Seguramente el hecho de que varias víctimas, ya de mayores, se hayan atrevido a denunciar y hacer públicos los abusos que sufrieron muchos años antes, está motivando a otros a hacer lo mismo. No sabemos -ni seguramente sabremos del cierto- el alcance real del problema, pero todo hace suponer que lo que está ahora aflorando es sólo la parte visible de un iceberg muy grande.

Esta suposición proviene de la variedad de los casos que aparecen: afectan a las principales órdenes religiosas; y señalan, con nombres y apellidos, a personas de diversos estratos de la escala clerical (monjes, curas, obispos, cardenales). Es decir, todo hace suponer que no se trata, ni mucho menos, de casos puntuales sólo localizados en espacios y momentos muy concretos, sino de un problema general de alcance considerable. Y, al parecer, de un problema muy conocido en el interior de las instituciones religiosas, pero que hasta ahora ellas mismas se han preocupado más de pretender que no existía y esconderlo de cara al exterior, que de afrontarlo decididamente.

Por decirlo de otra manera, parece que el propósito de las mismas instituciones y de la jerarquía eclesiástica no era plantearse seriamente cómo impedir y prevenir los abusos, sino evitar que salieran a la luz pública.

Por lo visto, esta voluntad de encubrimiento ha tenido éxito durante muchos años. Pero ahora ya, con la acumulación de casos que afloran, la jerarquía eclesiástica comienza a reaccionar: de un modo u otro, parece que va reconociendo la gravedad del problema, piden públicamente perdón a las víctimas, dicen que ya no persistirán en la política de mirar hacia otro lugar y prometen que se adoptarán medidas para evitar que los abusos sexuales sigan produciéndose.

Seguro que, si todo ello sale adelante, se atenuará el problema; lo que no es tan seguro es que se resuelva bastante aceptablemente. Digo esto por el hecho de que, por parte de la misma jerarquía de la Iglesia católica, casi nunca se mencionan dos factores indudablemente asociados al origen del problema.

Sorprende mucho que estos factores que mencionaremos sólo aparezcan de forma muy limitada en el análisis de la cuestión y en el debate sobre sus causas y remedios: es posible que los expertos y la prensa no los mencionen por demasiado obvios; y que la Iglesia no lo haga porque de ninguna manera le interesa que formen parte del debate. El primero es el de los extraordinarios privilegios de los que goza la Iglesia católica en relación a la educación.

La gran mayoría de casos de abusos sexuales a menores que se van conociendo han tenido lugar en contextos educativos o muy próximos (centros escolares confesionales, catequesis, escolanías, actividades de ocio educativo…).

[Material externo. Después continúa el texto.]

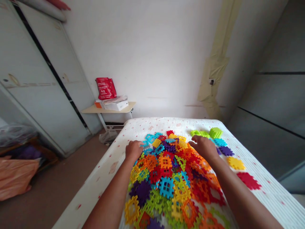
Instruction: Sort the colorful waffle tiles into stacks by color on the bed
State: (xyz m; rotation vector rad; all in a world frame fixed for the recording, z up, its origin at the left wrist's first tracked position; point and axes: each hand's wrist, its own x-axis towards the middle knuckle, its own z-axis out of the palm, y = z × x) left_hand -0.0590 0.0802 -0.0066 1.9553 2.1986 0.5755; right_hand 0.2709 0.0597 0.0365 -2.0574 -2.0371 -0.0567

Es obvio que los abusos serían mucho más esporádicos si el clero no tuviera tantos menores tan cerca, y con los que puede establecer una relación de poder que, por definición, siempre será asimétrica.

Si no fuera por esta proximidad, intensa y continuada, la pulsión sexual insatisfecha de estas personas probablemente se manifestaría de forma diferente y se dirigiría hacia otros colectivos.

El otro factor directamente asociado al problema del acabamos de mencionar: el celibato obligatorio (y voto de castidad) de monjes y curas. ¿Se puede tener alguna duda razonable de que si los clérigos pudieran desarrollar una vida sexual como la del resto de la gente, el problema de los abusos a menores se reduciría de forma casi automática? Si acaso, el porcentaje de pederastia y abusos a menores en el clero católico sería, probablemente, similar al que debe haber entre ingenieros de puentes y caminos, aficionados a la numismática o socios del Barça.

Para hacer un símil más exacto, el tanto por ciento de clérigos que abusan sexualmente de menores sería muy parecido al de seglares dedicados a la enseñanza que hacen lo mismo. También los hay, pero sin duda en proporciones significativamente más limitadas.

Además, de todas las medidas que suelen proponerse para evitar y prevenir los abusos (dejar de encubrir a los culpables, alejarlos de las situaciones en que puedan seguir abusando, facilitar las denuncias por parte de las víctimas, establecer y hacer cumplir las sanciones y castigos pertinentes…), últimamente también se habla de acciones educativas específicas dirigidas a los menores.

Se habla, sobre todo, de la necesidad de formarlos para que aprendan a protegerse de los abusos. Esto estaría muy bien; pero no deja de ser paradójico que sea necesario educar a los niños para que aprendan a protegerse de ciertos educadores. Y otra paradoja o problema añadido: ¿cómo garantizar que, entre el profesorado que impartiría esta formación, no se pudieran colar los mismos (reales o potenciales) abusadores?